* TASK STATEMENT *
Lines with the string "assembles" must each be copied from the listing.

* PROVIDED DATA *
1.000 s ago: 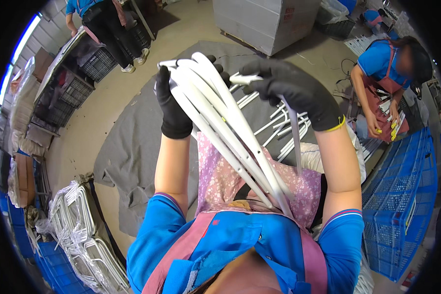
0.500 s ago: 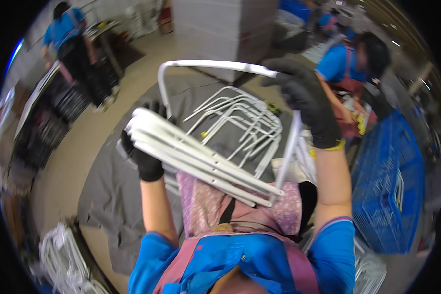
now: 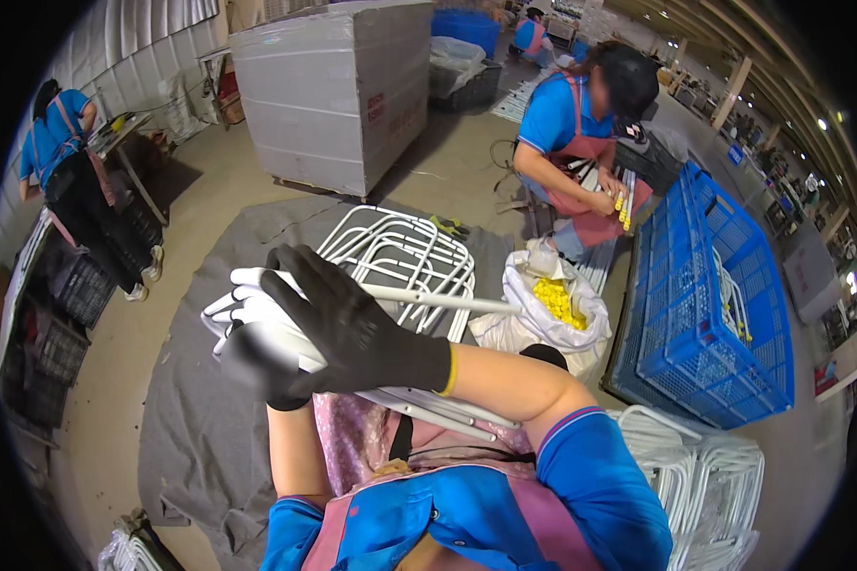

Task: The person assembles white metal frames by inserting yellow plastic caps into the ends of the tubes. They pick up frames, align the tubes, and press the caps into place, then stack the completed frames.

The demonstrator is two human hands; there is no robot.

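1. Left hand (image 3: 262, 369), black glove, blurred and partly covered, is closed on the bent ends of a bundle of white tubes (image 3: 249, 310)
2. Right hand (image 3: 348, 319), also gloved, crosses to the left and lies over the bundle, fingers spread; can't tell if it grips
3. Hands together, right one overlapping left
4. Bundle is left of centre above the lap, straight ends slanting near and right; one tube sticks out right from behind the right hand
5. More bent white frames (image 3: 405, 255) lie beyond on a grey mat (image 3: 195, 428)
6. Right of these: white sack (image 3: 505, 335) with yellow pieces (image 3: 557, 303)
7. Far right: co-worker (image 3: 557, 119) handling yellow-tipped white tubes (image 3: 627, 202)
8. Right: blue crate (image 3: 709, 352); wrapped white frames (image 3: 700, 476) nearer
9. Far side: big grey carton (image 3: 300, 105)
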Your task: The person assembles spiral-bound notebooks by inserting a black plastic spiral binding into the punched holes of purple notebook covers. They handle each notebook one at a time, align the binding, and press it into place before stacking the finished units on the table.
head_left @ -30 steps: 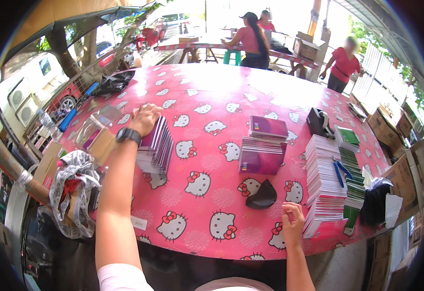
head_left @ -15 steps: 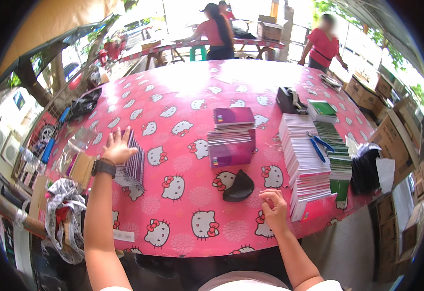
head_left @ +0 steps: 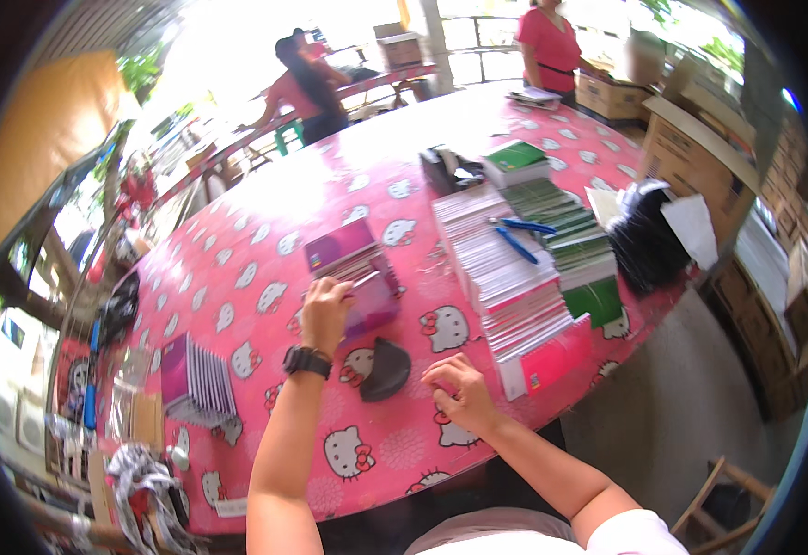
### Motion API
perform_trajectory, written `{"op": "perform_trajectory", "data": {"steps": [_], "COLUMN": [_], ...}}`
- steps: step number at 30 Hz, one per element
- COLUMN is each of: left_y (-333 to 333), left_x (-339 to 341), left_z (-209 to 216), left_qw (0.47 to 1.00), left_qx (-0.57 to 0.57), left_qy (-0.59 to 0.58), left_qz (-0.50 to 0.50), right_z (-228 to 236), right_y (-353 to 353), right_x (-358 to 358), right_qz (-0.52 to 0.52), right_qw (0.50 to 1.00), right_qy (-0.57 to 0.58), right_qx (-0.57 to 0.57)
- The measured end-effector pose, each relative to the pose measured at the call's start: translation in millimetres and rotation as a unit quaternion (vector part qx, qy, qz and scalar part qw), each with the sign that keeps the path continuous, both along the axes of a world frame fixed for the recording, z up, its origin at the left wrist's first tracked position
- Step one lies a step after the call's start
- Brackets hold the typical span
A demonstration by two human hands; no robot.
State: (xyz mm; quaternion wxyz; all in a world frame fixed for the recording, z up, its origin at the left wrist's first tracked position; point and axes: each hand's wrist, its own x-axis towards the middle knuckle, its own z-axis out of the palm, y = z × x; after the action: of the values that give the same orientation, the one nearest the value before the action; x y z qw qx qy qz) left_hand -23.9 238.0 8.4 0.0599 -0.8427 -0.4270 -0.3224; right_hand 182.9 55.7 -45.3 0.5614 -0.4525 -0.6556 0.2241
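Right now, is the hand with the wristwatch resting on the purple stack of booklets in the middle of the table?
Yes, the left hand lies on the near end of the purple stack.

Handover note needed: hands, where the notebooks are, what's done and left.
Left hand: resting on the stack of purple-covered notebooks mid-table, fingers at its near edge; grip not clear.
Right hand: on the pink cat-print tablecloth near the table edge, holding nothing visible.
A dark rounded pad lies between the hands.
Done, apparently: a fanned pile of purple notebooks off to the left.
Left, apparently: the purple stack and the long rows of white and green notebooks to the right.
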Motion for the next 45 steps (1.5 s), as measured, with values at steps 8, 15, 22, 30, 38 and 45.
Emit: {"op": "perform_trajectory", "data": {"steps": [8,15,22,30,38,45], "left_y": [-15.1,-114.7,-205.9,-208.3,-219.5,-222.2], "left_x": [-14.7,-28.8,-1.6,2.6,5.6,12.0], "left_z": [14.6,83.5,19.6,0.0,9.7,0.5], "left_qw": [0.991,0.967,0.983,0.996,0.994,0.998], "left_qx": [-0.062,-0.204,-0.157,-0.072,-0.084,-0.059], "left_qy": [-0.119,-0.143,-0.007,-0.001,0.02,-0.014], "left_qz": [0.005,-0.049,-0.095,-0.061,-0.063,-0.026], "right_z": [-2.1,6.2,78.4,38.6,-2.4,15.3], "right_y": [1.9,-8.7,-20.8,48.6,54.9,49.4], "right_x": [4.9,9.5,98.3,332.4,349.8,353.1], "right_qz": [0.023,0.046,-0.088,-0.515,-0.514,-0.528], "right_qw": [0.999,0.997,0.981,0.79,0.709,0.739], "right_qy": [0.031,0.044,0.022,-0.33,-0.449,-0.398], "right_qx": [-0.001,0.041,0.174,-0.034,-0.177,-0.128]}}
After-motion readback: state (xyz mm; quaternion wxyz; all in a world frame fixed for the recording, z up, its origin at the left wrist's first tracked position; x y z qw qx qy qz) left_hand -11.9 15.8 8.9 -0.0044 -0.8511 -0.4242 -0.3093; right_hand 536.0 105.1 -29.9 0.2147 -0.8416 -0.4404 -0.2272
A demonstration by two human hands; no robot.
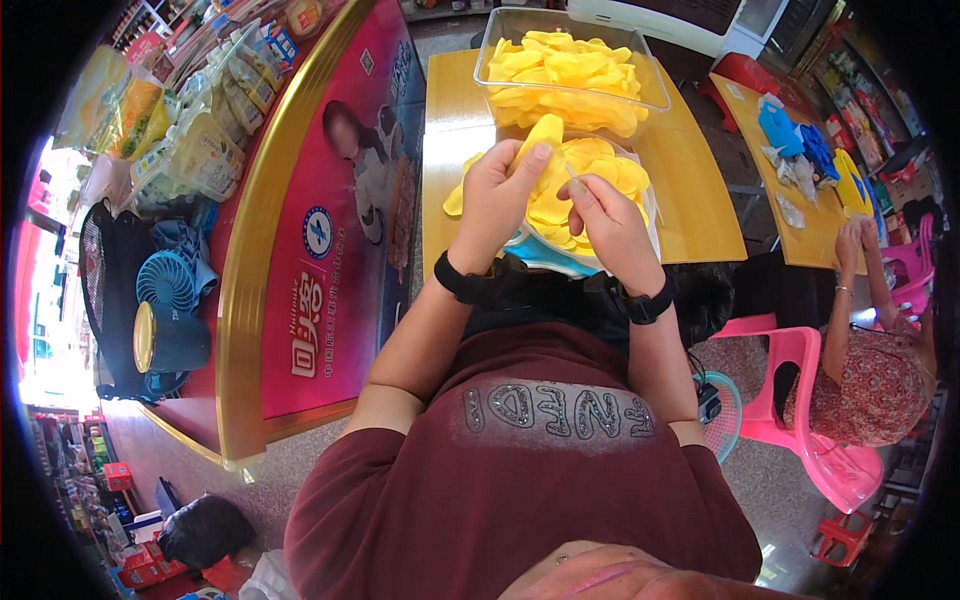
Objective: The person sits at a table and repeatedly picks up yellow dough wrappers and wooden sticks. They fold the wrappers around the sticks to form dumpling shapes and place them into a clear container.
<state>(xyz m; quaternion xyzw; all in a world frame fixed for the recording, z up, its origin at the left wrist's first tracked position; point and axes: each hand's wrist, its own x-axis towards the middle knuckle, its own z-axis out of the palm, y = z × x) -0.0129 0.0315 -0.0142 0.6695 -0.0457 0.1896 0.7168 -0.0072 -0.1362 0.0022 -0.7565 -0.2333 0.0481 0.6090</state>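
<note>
My left hand point(496, 195) grips a soft yellow petal-shaped piece point(545, 137) between thumb and fingers, its rounded tip pointing up. Close beside it, my right hand point(612, 232) is closed in a pinch near the piece's lower part. A thin pale sliver shows by the right fingertips, too small to name. Below both hands, loose yellow pieces point(610, 172) lie heaped in a container with a pale rim and a blue side point(548, 257). Beyond them, a see-through plastic bin point(655, 97) is piled with more such yellow pieces.
A wooden table point(697, 200) carries the bin. On my left stands a pink counter with a gold edge point(250, 215), holding packages and a small blue fan point(168, 281). To the right, another person point(862, 385) sits by a pink chair point(800, 400) at a second table point(765, 175).
</note>
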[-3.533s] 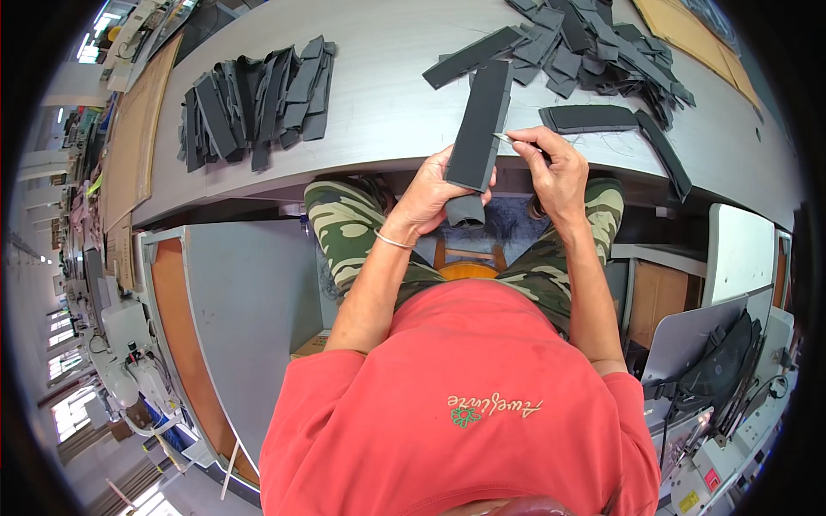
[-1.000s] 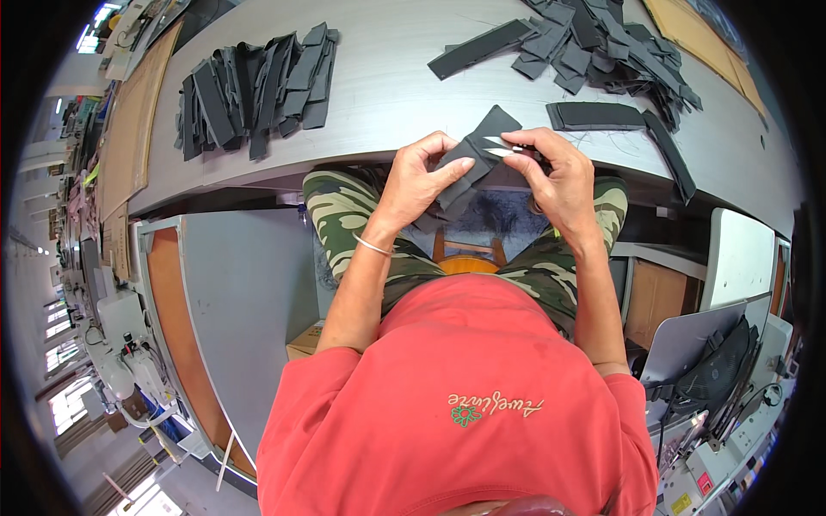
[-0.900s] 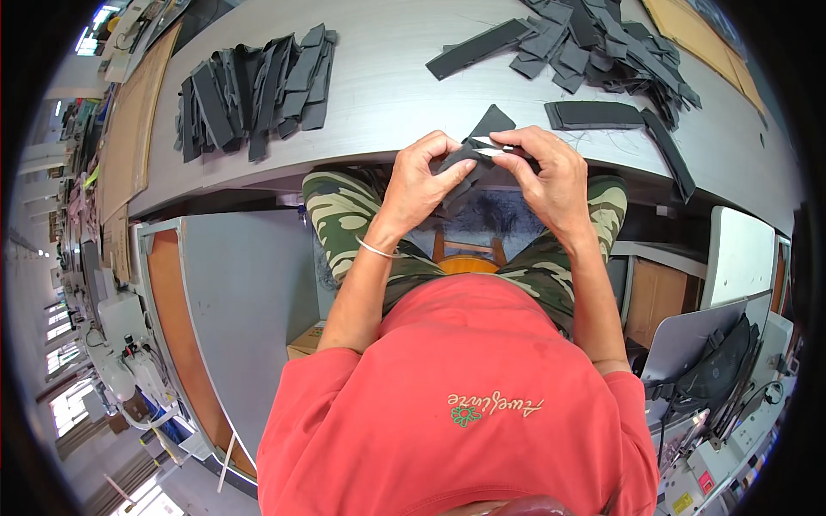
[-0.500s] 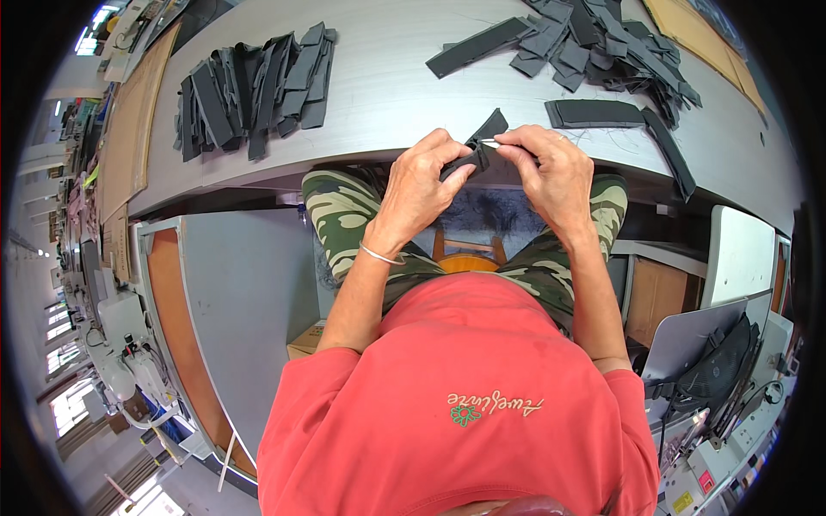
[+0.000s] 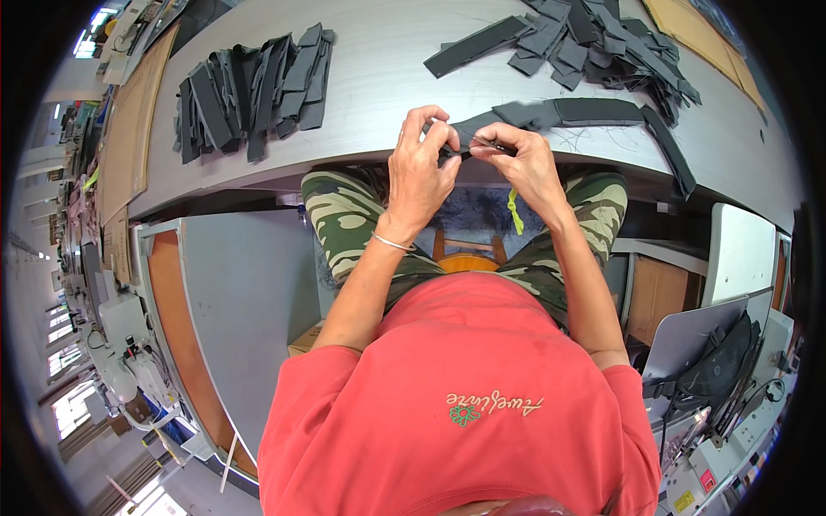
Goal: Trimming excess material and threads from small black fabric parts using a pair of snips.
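Note:
My left hand [image 5: 422, 163] pinches one end of a dark grey fabric strip [image 5: 518, 113] at the table's near edge. The strip reaches rightward past my right hand and lies against another strip on the table. My right hand [image 5: 527, 165] is closed beside the left, its fingertips at the same strip. A small thin dark tool [image 5: 502, 149] shows within its grip, mostly hidden by the fingers. From under this hand dangles a bright yellow-green ribbon [image 5: 514, 211]; where it is fastened is hidden.
A row of dark fabric strips [image 5: 254, 95] lies at the table's left. Farther right is a loose heap of strips [image 5: 594, 47]. Two more strips [image 5: 598, 112] lie near my right hand, with loose threads around them. Cardboard [image 5: 710, 43] borders the far right.
The strip, bunched between my fingers before, now stretches out to the right. My right hand has shifted slightly left and turned, and the yellow-green ribbon has come into view.

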Motion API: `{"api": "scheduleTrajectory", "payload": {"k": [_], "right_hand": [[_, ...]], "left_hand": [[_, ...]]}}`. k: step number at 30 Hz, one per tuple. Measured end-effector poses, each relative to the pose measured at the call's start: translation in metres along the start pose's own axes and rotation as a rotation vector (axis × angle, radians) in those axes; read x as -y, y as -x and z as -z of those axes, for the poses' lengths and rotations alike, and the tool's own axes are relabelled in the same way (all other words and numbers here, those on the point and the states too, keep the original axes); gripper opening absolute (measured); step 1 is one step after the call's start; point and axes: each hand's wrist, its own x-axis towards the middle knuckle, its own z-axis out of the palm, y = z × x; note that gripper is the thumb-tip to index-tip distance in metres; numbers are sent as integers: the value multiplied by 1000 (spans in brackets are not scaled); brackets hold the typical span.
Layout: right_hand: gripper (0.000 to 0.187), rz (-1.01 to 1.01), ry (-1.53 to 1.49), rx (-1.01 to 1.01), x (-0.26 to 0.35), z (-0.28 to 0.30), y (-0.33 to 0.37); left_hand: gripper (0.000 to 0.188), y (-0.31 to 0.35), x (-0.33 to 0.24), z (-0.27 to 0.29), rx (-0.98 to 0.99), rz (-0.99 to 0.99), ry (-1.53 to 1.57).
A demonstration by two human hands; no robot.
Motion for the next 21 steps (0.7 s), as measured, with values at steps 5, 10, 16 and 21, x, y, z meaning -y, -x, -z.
{"api": "scheduleTrajectory", "payload": {"k": [5,10,16,21], "right_hand": [[5,-145,-72,-14,-10,-4,-3],[19,-133,-206,-282,-20,-3,-2],[31,-101,191,-267,5,8,23],[20,75,298,-242,15,-1,29]], "left_hand": [[32,12,11,-20,-102,-48,59],[33,14,11,-25,-231,-101,90],[34,19,16,-25,-298,-90,56],[32,20,14,-30,-298,-105,67]]}}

* EXERCISE OUTPUT *
Task: The person assembles white metal frames by inserting yellow plastic caps into the ends of the tubes. They pick up frames, align the tubes, and press the caps into place, then stack the completed frames.
Your task: The person assembles spiral-bound notebooks by inserting a black plastic spiral binding into the punched holes of purple notebook covers. They handle each notebook one at a time, align the binding, and press it into place before stacking the finished units on the table.

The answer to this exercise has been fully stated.